Villegaignon concedeu uma audiência a Cunhambebe, mostrando-se disposto em relação a ele, como os demais da comitiva. Em seu discurso para impressionar os aliados franceses, Cunhambebe disse que havia matado e devorado tantos portugueses e indígenas inimigos “que seu número chegou a cinco mil”. Continuou a demonstrar aos normandos quem ele era: “Graças a meus feitos heróicos recebi o título de maior morubixaba que jamais existiu entre nós”, “meus inimigos jamais conseguiram atacar-me”, “sou grande, sou poderoso, sou forte” e “livrei muita gente das garras de meus inimigos”. Ele sabia o quanto era importante para a luta contra os portugueses o apoio dos franceses. Passou a perguntar sobre as crenças deles e a imitar os europeus quando rezaram. 

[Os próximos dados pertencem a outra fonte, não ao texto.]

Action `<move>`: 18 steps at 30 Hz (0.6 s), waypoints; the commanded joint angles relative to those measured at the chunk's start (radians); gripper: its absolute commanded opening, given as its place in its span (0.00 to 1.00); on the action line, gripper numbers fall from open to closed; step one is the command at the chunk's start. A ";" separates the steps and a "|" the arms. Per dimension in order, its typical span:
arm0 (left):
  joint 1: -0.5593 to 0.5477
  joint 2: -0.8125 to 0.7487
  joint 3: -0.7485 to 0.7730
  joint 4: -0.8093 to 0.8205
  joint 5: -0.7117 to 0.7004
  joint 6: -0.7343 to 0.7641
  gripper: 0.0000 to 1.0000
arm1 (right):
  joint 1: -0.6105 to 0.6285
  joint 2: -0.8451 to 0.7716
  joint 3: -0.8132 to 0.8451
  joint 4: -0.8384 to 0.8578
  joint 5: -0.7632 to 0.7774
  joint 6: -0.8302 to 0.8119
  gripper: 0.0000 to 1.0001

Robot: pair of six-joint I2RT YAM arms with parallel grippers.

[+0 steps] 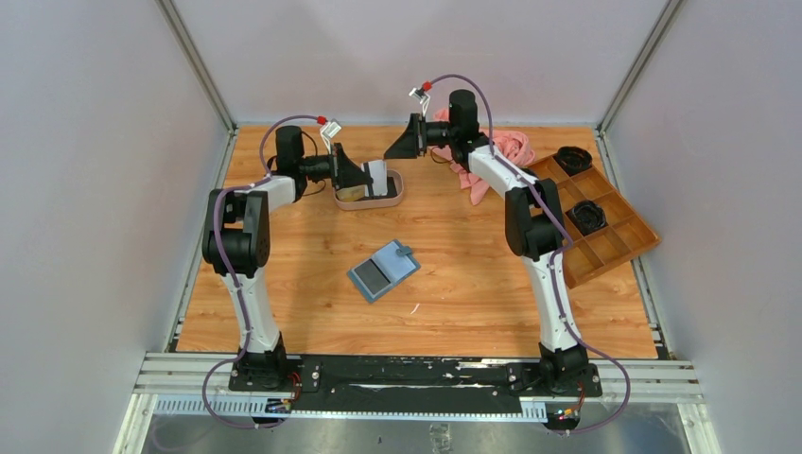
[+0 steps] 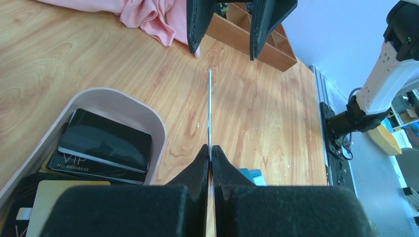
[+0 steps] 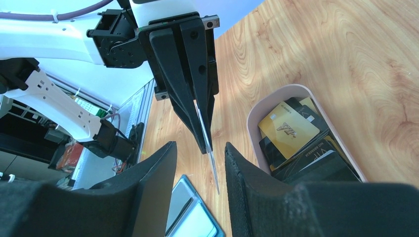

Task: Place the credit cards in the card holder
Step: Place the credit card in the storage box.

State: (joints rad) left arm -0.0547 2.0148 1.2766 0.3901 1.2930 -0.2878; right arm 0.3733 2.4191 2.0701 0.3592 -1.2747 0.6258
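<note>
My left gripper [image 1: 367, 176] is shut on a thin white-grey credit card [image 1: 377, 176], held on edge above the wood beside the pinkish tray [image 1: 395, 195]. In the left wrist view the card [image 2: 209, 106] runs as a thin line out from the left gripper [image 2: 209, 150]. My right gripper [image 3: 200, 170] is open, its jaws on either side of the card's free end [image 3: 212, 165] without touching it. More credit cards, black [image 2: 106, 140] and gold [image 3: 289, 128], lie in the tray [image 3: 257, 111]. The teal card holder [image 1: 383, 270] lies open mid-table.
A pink cloth [image 1: 511, 147] is bunched at the back right. Next to it stands a brown compartmented wooden box [image 1: 605, 222] with black items in it. Grey walls close in the table on three sides.
</note>
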 commanded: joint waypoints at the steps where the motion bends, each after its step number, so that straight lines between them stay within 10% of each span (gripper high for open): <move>1: 0.002 -0.028 0.014 0.006 0.025 0.002 0.00 | 0.013 0.005 -0.022 -0.005 -0.038 -0.026 0.44; 18: 0.003 -0.023 0.026 0.006 0.034 -0.014 0.00 | 0.035 0.021 -0.021 -0.077 -0.047 -0.088 0.38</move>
State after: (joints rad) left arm -0.0547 2.0148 1.2770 0.3901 1.3045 -0.2989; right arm 0.3939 2.4199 2.0644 0.2955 -1.2850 0.5606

Cunhambebe (escrito aqui com a grafia Quoniambec), por Ulisses Aldorvandi. Houghton Library
(domínio público)

Segundo Thevet, Cunhambebe ficou entre eles por 18 dias na Guanabara, tempo que pode ter sido crucial para o seu fim. Assim que  dezenas de franceses desembarcaram nas praias da baía para começar a colonização da terra em poucos dias, rebentou uma grave epidemia entre os nativos. Sem anticorpos para as doenças trazidas dos portos europeus, os tupinambás viram-se numa situação de calamidade. O número de mortos nessa tragédia é impossível de ser mensurado. André Thevet escreveu mais tarde que teriam morrido mais de 8 mil indígenas. Outra testemunha do desespero tupinambá com tamanha mortalidade sem precedentes, Nicolas Barré indica um número de vítimas dez vezes menor. Datada de 25 de maio de 1556, a carta de Barré diz que oitocentos nativos pereceram naquela epidemia, sendo que o piloto de Villegaignon provavelmente tinha contato apenas com algumas tabas do litoral. De qualquer maneira, eram muitos os mortos, e a situação foi tão grave a ponto de ter contribuído sensivelmente para a diminuição dos efetivos tupinambás na Guanabara. 

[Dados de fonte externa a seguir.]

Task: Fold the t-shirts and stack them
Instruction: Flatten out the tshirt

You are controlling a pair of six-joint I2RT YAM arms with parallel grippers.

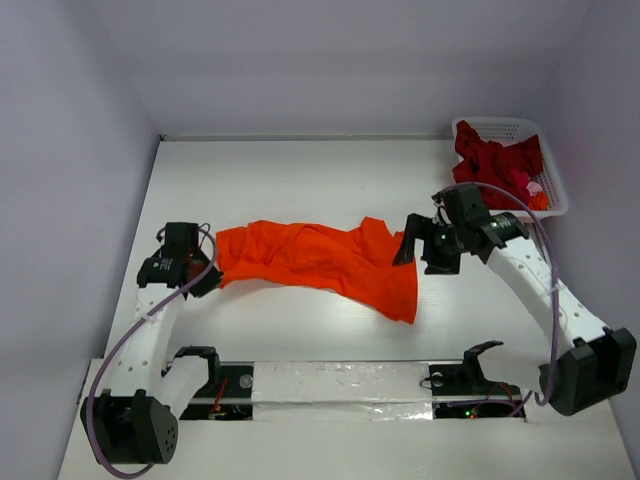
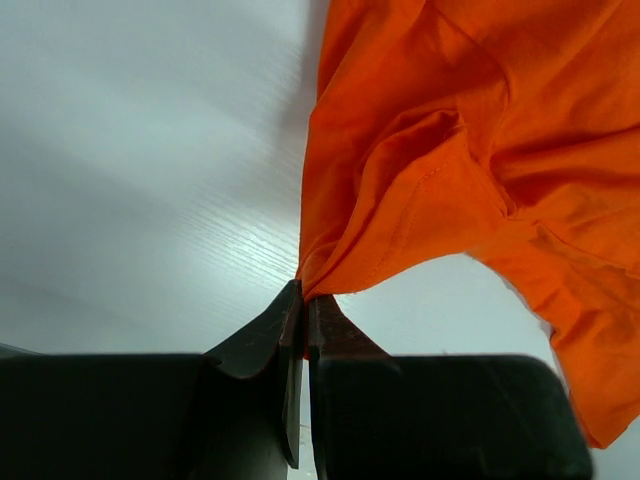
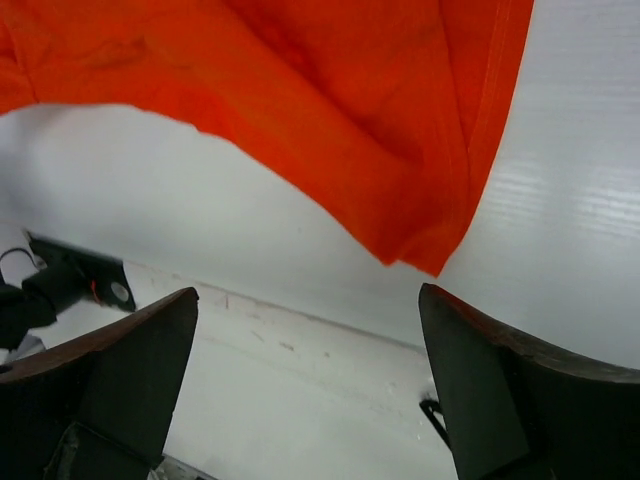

Nos meses seguintes, Thevet indica que “não se encontrava mais pessoas entre eles que pudesse cortar o pau-brasil e transportá-lo aos navios” e que a “maioria dos morubixabas morreu desta peste”. Nessa tragédia tupinambá, nem mesmo o saudável e corpulento Cunhambebe conseguiu resistir. Segundo Thevet, a principal liderança dos guerreiros do Rio de Janeiro voltou doente a Angra dos Reis, onde veio a falecer, no ano de 1556.